Recreational anglers rally against chinook fishery closures
South Coast closure by DFO meant to preserve endangered stocks of wild Fraser River chinook salmon
An angling advocacy group rallied outside the Vancouver offices of Fisheries and Oceans Canada on Monday to protest restrictions on the recreational salmon fishery on B.C.'s South Coast.
On June 19, Fisheries and Oceans Canada announced that because of the presence of endangered Fraser chinook, recreational fishers would not be permitted to keep any chinook until July 15 in most areas and until Aug.1 in the Strait of Juan de Fuca and southern Strait of Georgia.
Last year, the fishery was also shut down but for a shorter period of time.
Dave Brown, who organized the rally with the Public Fishery Alliance and who calls himself a recreational angler, said the closure is ineffective in helping endangered stocks. He said there is no comprehensive plan to address more sustained threats like water extraction, habitat degradation, predation from seals and illegal netting.
"In the five years that Liberal ministers have been in charge of fisheries, they've not come up with a real recovery plan for the upper Fraser stocks of concerns," Brown said.
"What we are asking for is an actual recovery plan."
By closing the recreational fishery, Brown said the government is sending the wrong message that anglers are responsible for diminishing stocks.
Jeff Grout, regional resource manager for Fisheries and Oceans Canada, said the shutdown is necessary because threatened stocks mix with more plentiful chinook varieties in South Coast waters.
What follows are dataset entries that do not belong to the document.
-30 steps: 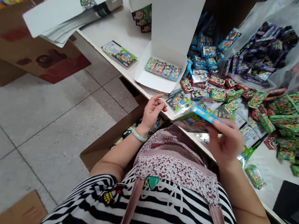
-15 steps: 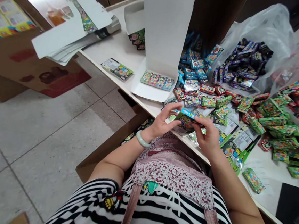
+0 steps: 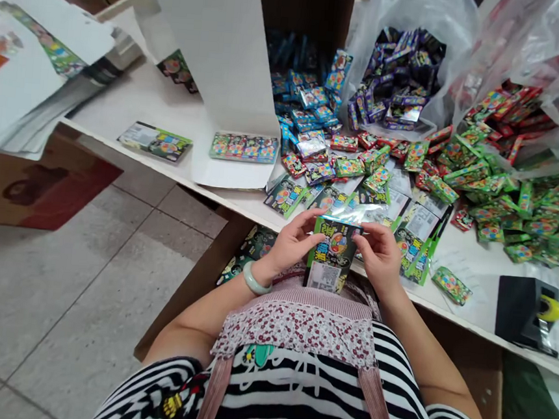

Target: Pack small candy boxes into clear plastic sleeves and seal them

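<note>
Both of my hands grip a black and green printed packet (image 3: 333,253) upright at the table's front edge. My left hand (image 3: 292,244), with a pale bangle at the wrist, pinches its left side. On its right side are the closed thumb and fingers of my right hand (image 3: 381,252). Similar flat packets (image 3: 285,196) lie just beyond on the white table (image 3: 170,112). An open white box (image 3: 231,176) to the left holds a row of small colourful boxes (image 3: 244,148). Another flat packet (image 3: 155,142) rests farther left.
Blue (image 3: 308,108), red and green small boxes (image 3: 487,182) are heaped at the back and right, beside a plastic bag of purple ones (image 3: 403,77). A black tape dispenser (image 3: 520,312) stands at the right edge. White folded cartons (image 3: 31,77) lie at far left.
The view has shifted right. The packet in my hands has turned from a tilted position with its blue top edge showing to its printed face showing upright. Both hands still grip it.
</note>
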Motion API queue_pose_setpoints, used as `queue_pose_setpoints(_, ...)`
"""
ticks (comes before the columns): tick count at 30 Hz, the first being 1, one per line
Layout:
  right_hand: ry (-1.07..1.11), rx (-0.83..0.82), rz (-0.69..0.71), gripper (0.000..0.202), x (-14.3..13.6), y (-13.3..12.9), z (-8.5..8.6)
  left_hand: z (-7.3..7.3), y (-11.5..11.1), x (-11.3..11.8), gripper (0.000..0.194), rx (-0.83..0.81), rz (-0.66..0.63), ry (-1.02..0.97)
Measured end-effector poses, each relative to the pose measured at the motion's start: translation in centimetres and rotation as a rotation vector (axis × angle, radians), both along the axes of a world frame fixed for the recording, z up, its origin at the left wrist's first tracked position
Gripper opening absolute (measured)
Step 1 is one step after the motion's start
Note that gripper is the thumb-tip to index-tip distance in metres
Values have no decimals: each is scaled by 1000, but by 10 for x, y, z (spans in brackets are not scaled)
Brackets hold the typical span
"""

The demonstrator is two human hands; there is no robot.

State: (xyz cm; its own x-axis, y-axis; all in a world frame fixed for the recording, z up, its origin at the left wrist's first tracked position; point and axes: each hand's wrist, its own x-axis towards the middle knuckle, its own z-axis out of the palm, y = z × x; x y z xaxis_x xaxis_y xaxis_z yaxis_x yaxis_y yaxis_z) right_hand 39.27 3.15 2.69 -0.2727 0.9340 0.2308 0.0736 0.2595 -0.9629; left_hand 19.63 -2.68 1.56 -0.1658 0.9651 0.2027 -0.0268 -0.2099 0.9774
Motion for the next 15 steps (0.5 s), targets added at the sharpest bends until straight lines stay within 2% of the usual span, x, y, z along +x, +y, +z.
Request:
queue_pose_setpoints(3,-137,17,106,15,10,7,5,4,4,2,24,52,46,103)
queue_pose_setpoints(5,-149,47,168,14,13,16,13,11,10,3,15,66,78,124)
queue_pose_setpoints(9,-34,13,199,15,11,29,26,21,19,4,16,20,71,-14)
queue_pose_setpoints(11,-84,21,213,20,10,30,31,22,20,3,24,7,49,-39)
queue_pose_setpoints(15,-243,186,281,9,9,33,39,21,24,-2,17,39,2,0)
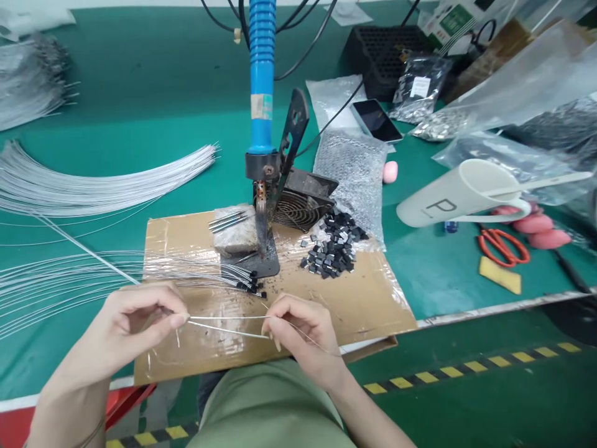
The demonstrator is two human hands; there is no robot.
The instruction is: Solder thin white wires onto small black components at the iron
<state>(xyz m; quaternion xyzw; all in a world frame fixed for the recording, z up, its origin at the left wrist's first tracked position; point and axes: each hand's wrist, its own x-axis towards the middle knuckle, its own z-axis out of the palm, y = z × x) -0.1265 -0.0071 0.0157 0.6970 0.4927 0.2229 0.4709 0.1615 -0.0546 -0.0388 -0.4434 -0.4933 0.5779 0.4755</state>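
Note:
My left hand (142, 320) pinches thin white wires (228, 318) between thumb and forefinger over the cardboard. My right hand (305, 333) is closed on the same wires a short way to the right; a finer strand runs back across its palm. Just beyond the hands lies a fan of white wires (186, 272) with black ends (252, 286). A heap of small black pieces (333, 246) sits further right. Behind them a soldering iron with a blue sleeve (262, 74) points down at a dark metal plate (268, 261). The wire tips inside both hands are hidden.
Cardboard (364, 298) covers the front of the green table. A small fan (301, 208) stands by the iron. A thick wire bundle (102, 180) lies at left. On the right are a white mug (448, 196), red-handled scissors (504, 246), a yellow sponge (500, 275) and a phone (377, 121).

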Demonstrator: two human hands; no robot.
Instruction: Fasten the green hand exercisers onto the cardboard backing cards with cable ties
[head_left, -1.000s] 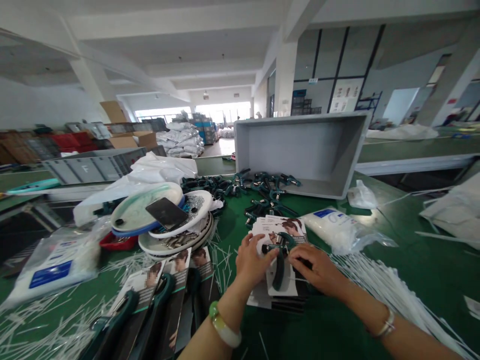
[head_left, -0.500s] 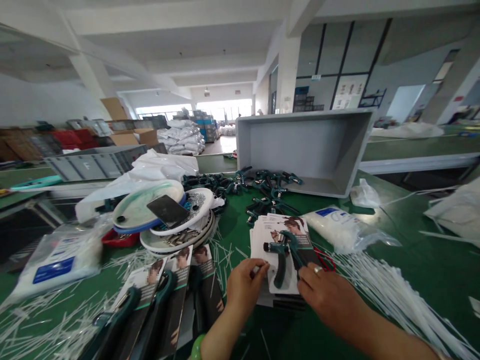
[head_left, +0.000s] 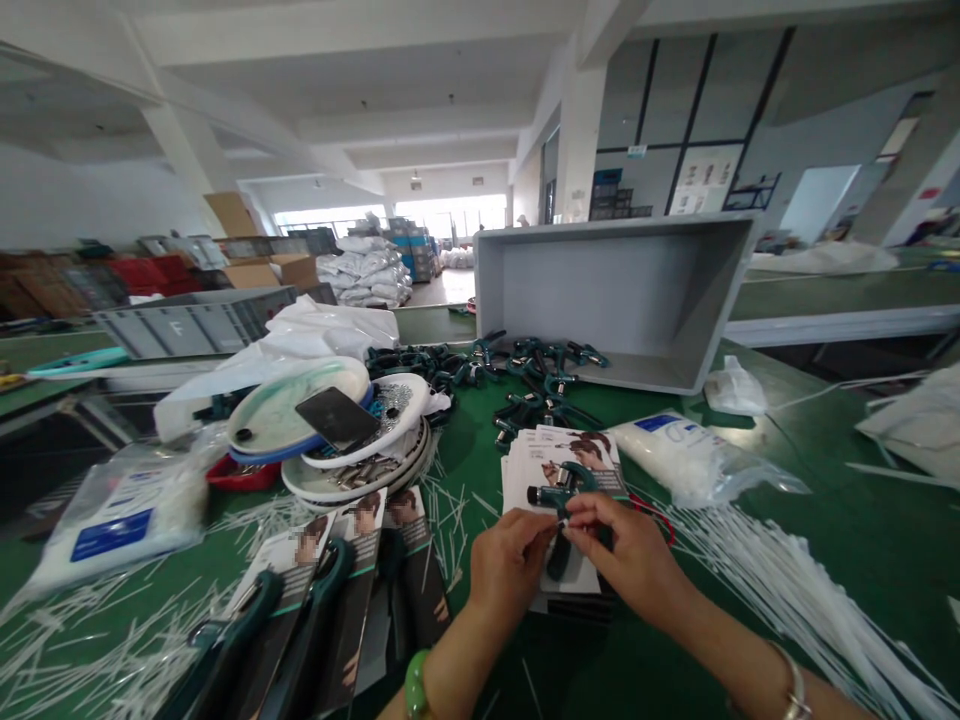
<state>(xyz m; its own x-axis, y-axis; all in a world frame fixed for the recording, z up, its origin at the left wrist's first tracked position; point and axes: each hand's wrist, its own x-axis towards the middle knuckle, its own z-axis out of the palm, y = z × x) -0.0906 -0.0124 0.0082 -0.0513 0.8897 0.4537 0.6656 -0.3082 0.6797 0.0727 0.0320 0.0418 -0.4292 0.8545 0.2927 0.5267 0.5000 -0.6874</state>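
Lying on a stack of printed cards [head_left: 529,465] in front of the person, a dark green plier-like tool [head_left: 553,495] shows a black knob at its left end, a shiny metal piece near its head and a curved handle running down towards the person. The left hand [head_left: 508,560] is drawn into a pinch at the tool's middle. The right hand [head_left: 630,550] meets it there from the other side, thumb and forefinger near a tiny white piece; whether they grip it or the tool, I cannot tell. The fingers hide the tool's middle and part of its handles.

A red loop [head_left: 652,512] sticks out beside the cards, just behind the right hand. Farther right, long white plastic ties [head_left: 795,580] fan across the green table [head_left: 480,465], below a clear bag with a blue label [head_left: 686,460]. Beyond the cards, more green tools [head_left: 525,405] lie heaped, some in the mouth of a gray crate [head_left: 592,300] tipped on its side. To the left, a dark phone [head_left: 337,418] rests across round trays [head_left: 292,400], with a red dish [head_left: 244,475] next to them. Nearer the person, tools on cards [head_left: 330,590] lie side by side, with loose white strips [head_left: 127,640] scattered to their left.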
"Last year in particular, we realized that a number of these populations were likely to keep declining, even with extremely low fishing removals," he said.
"So, we've been trying to keep the fishing removal as low as possible to get as many fish as we can back to the spawning grounds to allow them to spawn and carry the populations on."
Grout said First Nations food, social and ceremonial fisheries have also been strictly curtailed in the critical areas.
Brown's group says the fishery could be better managed if hatchery chinook were marked by having their adipose fin clipped.
This would allow for easy identification of endangered wild salmon and abundant hatchery salmon, he said, the idea being that hatchery salmon would be kept and wild salmon released.
Currently, only 10 per cent of B.C. hatchery chinook are clipped.
"We're not asking them to raise more, just to mark them," Brown said. "This would allow for angling opportunities, allow for proper identification of wild fish and protect stocks that we are not wanting to be retained."
But Grout says a major consideration is the 20 per cent mortality rate that comes with catch and release.
"We still need to consider the potential impacts on wild chinook," he said.
According to Fisheries and Oceans Canada, 12 of 13 wild Fraser River chinook salmon populations assessed by the Committee on the Status of Endangered Wildlife in Canada are considered at risk.
Struggling Fraser River salmon stocks were put at further risk last year when a major rock slide blocked the river near Big Bar, north of Lilooet, which resulted in an almost complete loss of the 2019 early salmon run in the upper Fraser.
Work continues at the slide site to clear the blockage and find ways to allow fish to continue their spawning journey.
So far a salmon ladder and "natural fishway" have been constructed.
Additionally a "salmon cannon," or pneumatic tube system that moves spawning salmon over the slide site, is now operational.